# Product Provider Responsibility



## Freddie Kruger (30 Jan 2004)

Should product providers be compelled to advise clients in writing of the availability of Endowment Purchasing Companies when they want to surrender a with profit policy?


----------



## 10romans (1 Feb 2004)

*product providers responsibility*

In a word - Yes

If a provider is committed to financial service for it's customers surely  it would see thhis as the right thing to do.

I would have thought that it would be in the interest of the institution as the policy would continue longer with more premiums going into the fund.

Is this not what you would cal a win win situation?


----------



## Sober Lark (2 Feb 2004)

*No*

Imagine Ryanair having to tell its passengers that AL has seats cheaper on the particular day they wish to travel.

Imagine the imposition that intermediaries should direct their clients towards low cost operators who will refund them commission on products purchased?

In my opinion where two or more are in the same business and in common strife for the same object then its lunacy to impose such a suggested.


----------



## 10romans (8 Feb 2004)

hi sober lark,

The question was quite specific about endowment policy encashments not about product sales in general (I agree it is not up to the provider to 'sell' competitor offerings)   

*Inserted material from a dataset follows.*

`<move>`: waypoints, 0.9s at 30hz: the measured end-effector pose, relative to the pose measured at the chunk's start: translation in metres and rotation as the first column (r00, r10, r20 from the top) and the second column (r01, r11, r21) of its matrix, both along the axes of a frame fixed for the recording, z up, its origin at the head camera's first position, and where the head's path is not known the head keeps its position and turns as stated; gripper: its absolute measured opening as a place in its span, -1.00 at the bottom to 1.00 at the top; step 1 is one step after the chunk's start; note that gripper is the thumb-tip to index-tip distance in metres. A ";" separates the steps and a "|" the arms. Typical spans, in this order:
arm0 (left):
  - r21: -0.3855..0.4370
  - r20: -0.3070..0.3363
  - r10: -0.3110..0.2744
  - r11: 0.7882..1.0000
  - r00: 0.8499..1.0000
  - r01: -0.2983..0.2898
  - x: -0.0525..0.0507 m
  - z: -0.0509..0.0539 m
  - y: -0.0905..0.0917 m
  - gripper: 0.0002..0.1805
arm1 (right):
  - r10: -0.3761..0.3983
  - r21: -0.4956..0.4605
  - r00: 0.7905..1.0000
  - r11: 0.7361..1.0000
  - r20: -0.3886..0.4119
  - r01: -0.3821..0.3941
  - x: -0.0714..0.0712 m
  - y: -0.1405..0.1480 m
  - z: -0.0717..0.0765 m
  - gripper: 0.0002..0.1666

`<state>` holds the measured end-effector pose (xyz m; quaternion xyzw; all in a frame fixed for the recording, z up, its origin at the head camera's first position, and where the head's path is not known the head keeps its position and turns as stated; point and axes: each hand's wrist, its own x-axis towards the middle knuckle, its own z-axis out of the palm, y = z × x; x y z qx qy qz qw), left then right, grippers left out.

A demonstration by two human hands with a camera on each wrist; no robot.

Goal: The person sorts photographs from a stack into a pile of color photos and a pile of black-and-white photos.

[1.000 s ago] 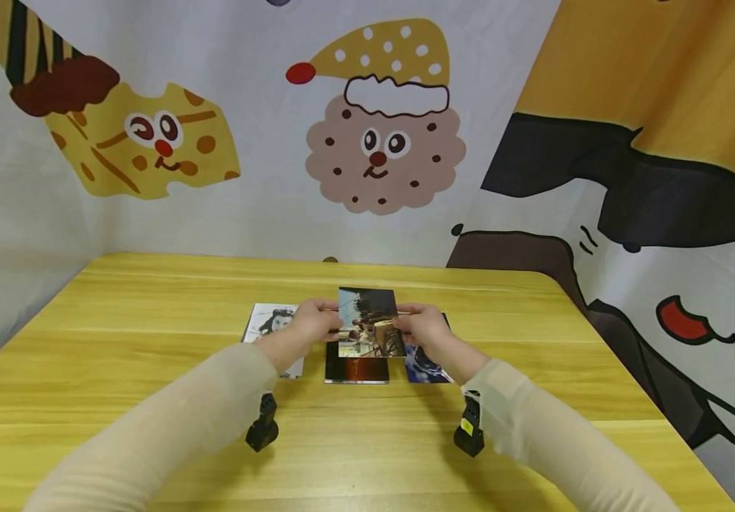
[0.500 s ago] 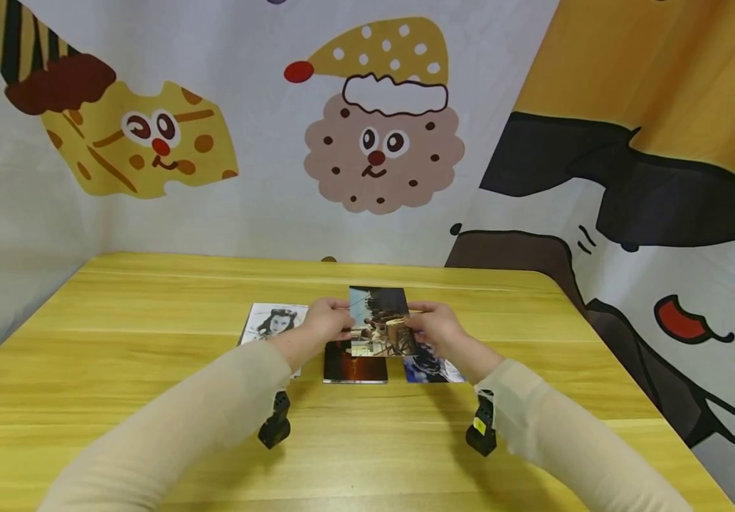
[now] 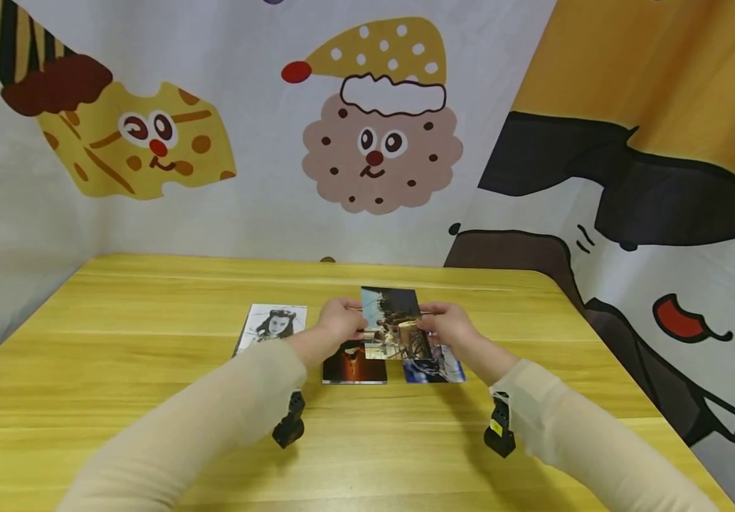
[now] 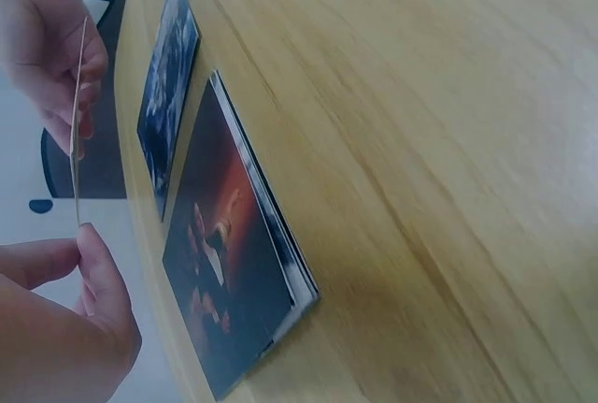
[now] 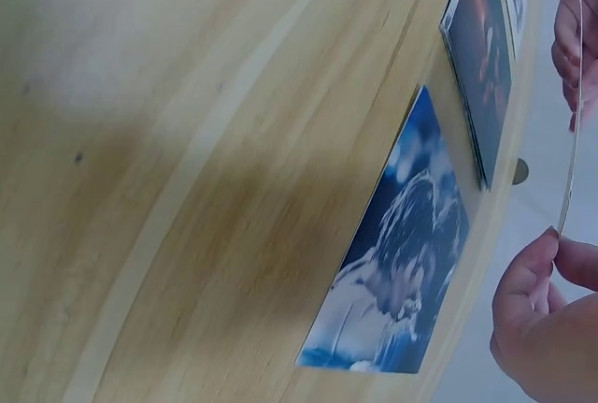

However, dealing with the specifics of endowment encashments, I assume that the provider's interests are best served by continuation of the policy.  Then not alone is it good customer advice but self interest of the provider would suggest that they should advise of endowment purchasing options.   I still see this a win all round.


----------



## Sober Lark (10 Feb 2004)

Hi 10 Romans. Yes it is in the interests of the provider and remaining policyholders that these contracts run their full term but also remember the mechanism of such policies stipulates that the costs of early termination should be borne by the surrendering policyholder. 

Its not market practice or current regulatory requirements for providers to offer the advice Freddy would like imposed.

All remaining policyholders need to visualise is the possibility of a barage and opening of flood gates to ad hoc retrospective claims to add to their problems.

Present disclosure documentation really only concentrates on the impact of ongoing charges and doesn't have to concentrate on back end termination charges. Is further research suggested? 

Should financial advisers offer the service (best advice and all that) and direct clients towards purchasing companies? Are there any additional issues regarding the paying of commission for this introduction? 

The majority rationalize that it is the responsibility of the consumer to ensure they are getting value for money.


----------



## Harry (10 Feb 2004)

*Yes*

It is mandatory in the UK under FSA rules that Life Offices direct policyholders to the second hand market which may offer a premium over their surrender quotation. The same rule should be introduced here.


----------



## 10romans (12 Feb 2004)

*provider responsibilty*

Sober Harry!

Sober - you sound like an insider (i don't mean that as an insult!) not withstanding the technicals of who bears costs, market practice etc it seems to me (nice one harry!) that the brits have the right customer perspective here and they get my vote on this one!


----------



## Sober (13 Feb 2004)

*the right customer perspective*

But don't we usually follow suit and follow the same road as the Brits -even if it is ten years later?


----------